Но Штиллер, как видно, все меньше жалел жену, его эгоцентризм заходил так далеко, что даже медицински обоснованную усталость Юлики он считал выпадом против него и не раз, хлопнув дверью, уходил из дому только потому, что Юлика жаловалась на усталость. Возвращался он поздно ночью, от него разило вином (что было уже просто наглостью), разило мерзким трактиром. Или вдруг говорил: «Хотел бы я хоть раз увидеть тебя не усталой!» – и в его голосе звучали упрек и злоба. Что ей было делать? Правда, он ни разу не сказал: «Ты просто не женщина!» Но Юлика чувствовала, что он то и дело сравнивает ее с другими… В конце концов он довел ее до отчаяния, и, желая доказать обратное себе, ему, всему свету, Юлика, не скрываясь, стала флиртовать, чего никогда в жизни не делала.

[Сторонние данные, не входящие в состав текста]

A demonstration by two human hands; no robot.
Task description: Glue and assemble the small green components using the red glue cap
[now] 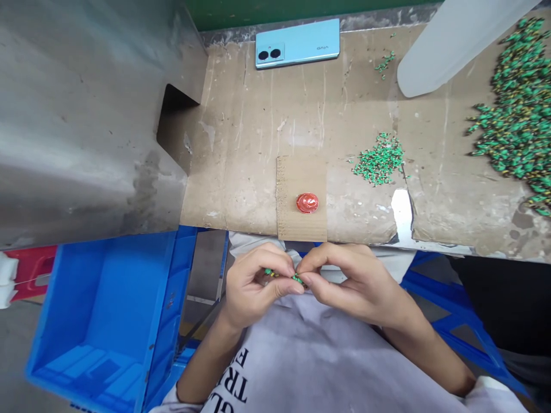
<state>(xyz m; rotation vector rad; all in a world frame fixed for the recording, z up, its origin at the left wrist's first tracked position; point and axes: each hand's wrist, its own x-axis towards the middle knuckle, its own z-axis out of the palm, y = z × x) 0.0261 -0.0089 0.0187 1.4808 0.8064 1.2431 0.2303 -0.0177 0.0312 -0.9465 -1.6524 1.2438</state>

Штиллер довел ее до этого. Он находил безвкусным, что Юлика охотнее всего принимала ухаживания мужчин, с которыми судьба сталкивала ее ненадолго. А Юлике нравилось, когда не просто хвалили ее красоту, но ее красоту в танце; ничего другого она своим поклонникам не разрешала. Штиллер не был ревнивцем, но его шокировало, когда его Юлика в ресторане или на улице, выйдя из ресторана, раздавала направо и налево прощальные поцелуи. Он спрашивал: «Ты уверена, что никого не пропустила, всех перецеловала?» Он считал это ребячеством. Но однажды взбесился: после бала Юлика, гибкая вакханка, льнула то к одному, то к другому мужчине, садилась к ним на колени, никак не могла перестать, играла безудержно страстную особу. Штиллер ждал с пальто Юлики на руке и достаточно вульгарно заявил, что его с души воротит от этих штук. Должно быть, поклонники Юлики и вправду были остроумны и занимательны, она же за эту занимательность расплачивалась своей красотой, но Штиллер утверждал, что они все до одного педерасты. Его улыбка, конечно, обидела Юлику, понятий не имевшую, как распознают, кто педераст, а кто нет. Эта улыбка сыграла не последнюю роль в том, что Юлика, хотя это было противно ее натуре, упала в объятия молодого консультанта по рекламе – общепризнанного сердцееда, вдобавок имевшего очаровательный домик в Асконе. Штиллер не верил, что Юлика на это отважится, он знал, что консультант по рекламе, его давний знакомый, давно влюблен в нее как в балерину, и это, вероятно, заставило его познакомить их. Или он хотел проверить, женщина ли она? А зайдя так далеко, наш добрый Штиллер едва не лишился рассудка; он заперся в своей мастерской, жрал веронал и дрыхнул целые дни напролет. Теперь Юлика находила его поведение безвкусным.